## WORK ORDER:
Produce an exact transcription of the data, with the images left out.

## DATA EXCERPT:
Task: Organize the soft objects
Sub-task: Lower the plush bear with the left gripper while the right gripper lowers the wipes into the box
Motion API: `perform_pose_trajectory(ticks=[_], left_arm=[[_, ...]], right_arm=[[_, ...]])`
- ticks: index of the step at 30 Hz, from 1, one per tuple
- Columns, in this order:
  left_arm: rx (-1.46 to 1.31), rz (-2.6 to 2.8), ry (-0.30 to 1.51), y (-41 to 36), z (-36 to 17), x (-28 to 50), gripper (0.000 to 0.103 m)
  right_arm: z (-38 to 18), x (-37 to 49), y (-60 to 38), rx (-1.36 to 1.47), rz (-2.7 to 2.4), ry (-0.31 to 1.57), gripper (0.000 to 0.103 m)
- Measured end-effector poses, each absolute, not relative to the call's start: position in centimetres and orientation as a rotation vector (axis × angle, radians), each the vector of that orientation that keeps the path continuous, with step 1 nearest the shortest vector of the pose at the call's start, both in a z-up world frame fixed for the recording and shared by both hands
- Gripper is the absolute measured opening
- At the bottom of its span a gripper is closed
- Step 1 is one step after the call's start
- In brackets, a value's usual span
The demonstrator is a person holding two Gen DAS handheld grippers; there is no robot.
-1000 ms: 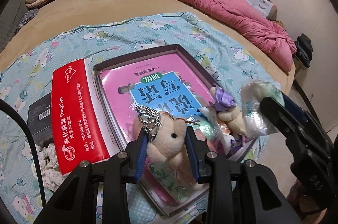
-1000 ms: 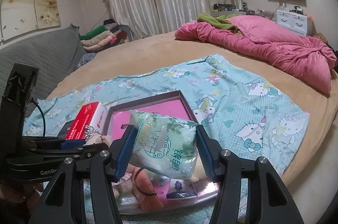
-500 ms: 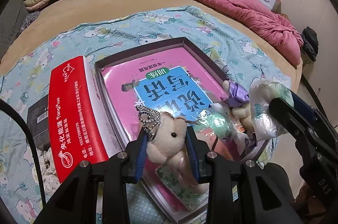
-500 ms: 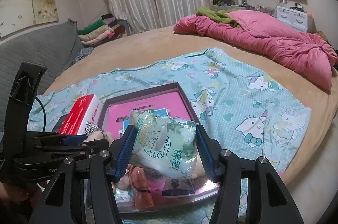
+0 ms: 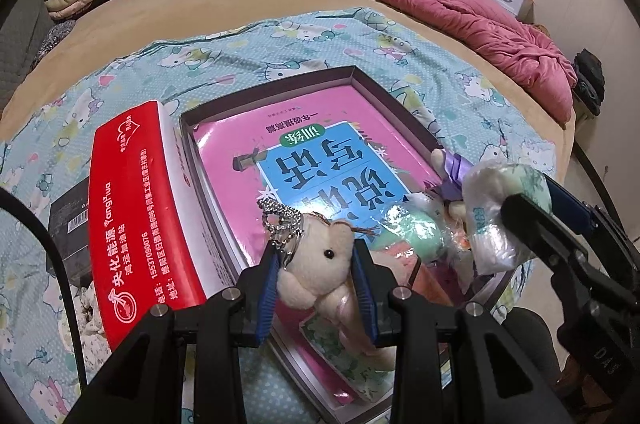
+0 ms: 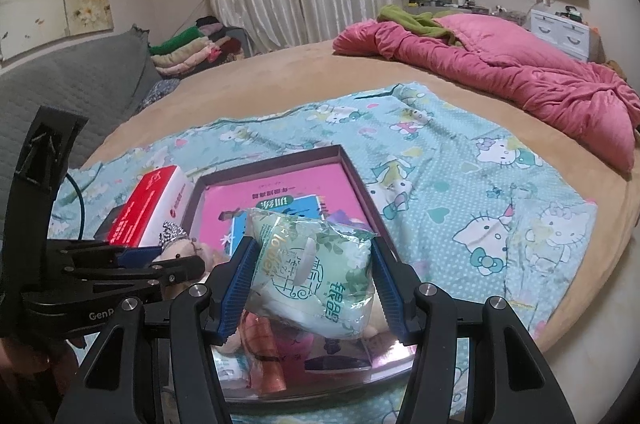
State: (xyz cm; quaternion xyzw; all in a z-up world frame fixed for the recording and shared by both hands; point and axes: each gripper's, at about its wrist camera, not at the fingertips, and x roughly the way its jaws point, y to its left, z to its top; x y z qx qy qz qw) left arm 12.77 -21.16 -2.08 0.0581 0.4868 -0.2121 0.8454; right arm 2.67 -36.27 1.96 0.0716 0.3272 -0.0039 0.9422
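Two grippers hang over a shallow dark box (image 5: 362,74) on a cartoon-print sheet (image 6: 460,160), each one loaded. On the left, beside a red tissue carton (image 5: 136,208), the left gripper (image 5: 318,290) has its blue pads pressed into a cream plush toy (image 5: 320,274) (a beaded silver charm dangles from its head), held above the pink book (image 5: 312,152) lying in the box. On the right, the right gripper (image 6: 316,288) pinches a green-printed tissue pack (image 6: 316,274) between half-spread jaws, above the box's near end.
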Motion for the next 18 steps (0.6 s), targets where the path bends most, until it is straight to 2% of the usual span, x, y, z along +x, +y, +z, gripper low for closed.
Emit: perform_pose_trajectory(ticks=[18], left_arm=[[0.127,-0.448,1.02,-21.3,-2.0,12.7,0.035]], right_arm=[[-0.5,4.3,-35.0,0.105,0.038,0.737,0.059]])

## RESPONSE AREA:
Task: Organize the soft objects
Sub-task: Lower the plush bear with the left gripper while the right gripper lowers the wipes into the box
Motion API: `perform_pose_trajectory(ticks=[_], left_arm=[[_, ...]], right_arm=[[_, ...]])`
- ticks: index of the step at 30 Hz, from 1, one per tuple
- Columns, in this order:
  left_arm: rx (-1.46 to 1.31), rz (-2.6 to 2.8), ry (-0.30 to 1.51), y (-41 to 36), z (-36 to 17), x (-28 to 50), gripper (0.000 to 0.103 m)
  right_arm: z (-38 to 18), x (-37 to 49), y (-60 to 38), rx (-1.36 to 1.47), rz (-2.7 to 2.4), ry (-0.31 to 1.57), gripper (0.000 to 0.103 m)
- Measured end-effector poses, each absolute, not relative to the call's start: position in centimetres and orientation as a rotation vector (axis × angle, radians), each the vector of that orientation that keeps the path continuous, with step 1 nearest the shortest vector of the pose at the call's start, both in a z-up world frame fixed for the recording and shared by both hands
- Gripper is the absolute measured opening
- At the bottom of its span a gripper is closed
- Step 1 is one step after the call's start
- In brackets, a value's usual span
The demonstrator is a person holding two Gen DAS handheld grippers; there is no robot.
-1000 ms: 
-1000 ms: 
-500 ms: 
-500 ms: 
+0 ms: 
+0 ms: 
State: (xyz cm; quaternion xyzw; all in a z-up world frame fixed for the recording and shared by both hands; point and axes: each gripper's, at about its wrist camera, not at the fingertips, and x roughly the way its jaws point, y to its left, z to its top; x y z qx qy qz qw) left arm 12.77 -21.16 -2.08 0.0581 0.4868 -0.2121 0.8454; right arm 2.67 -36.27 1.96 0.0716 0.3272 -0.0039 0.9422
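Two grippers hang over a shallow dark box (image 5: 362,74) on a cartoon-print sheet (image 6: 460,160), each one loaded. On the left, beside a red tissue carton (image 5: 136,208), the left gripper (image 5: 318,290) has its blue pads pressed into a cream plush toy (image 5: 320,274) (a beaded silver charm dangles from its head), held above the pink book (image 5: 312,152) lying in the box. On the right, the right gripper (image 6: 316,288) pinches a green-printed tissue pack (image 6: 316,274) between half-spread jaws, above the box's near end.
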Motion for the next 18 steps (0.6 s), targets where the path bends most, until it is straight to 2% of the usual span, x, y, z along +x, +y, +z, gripper low for closed.
Emit: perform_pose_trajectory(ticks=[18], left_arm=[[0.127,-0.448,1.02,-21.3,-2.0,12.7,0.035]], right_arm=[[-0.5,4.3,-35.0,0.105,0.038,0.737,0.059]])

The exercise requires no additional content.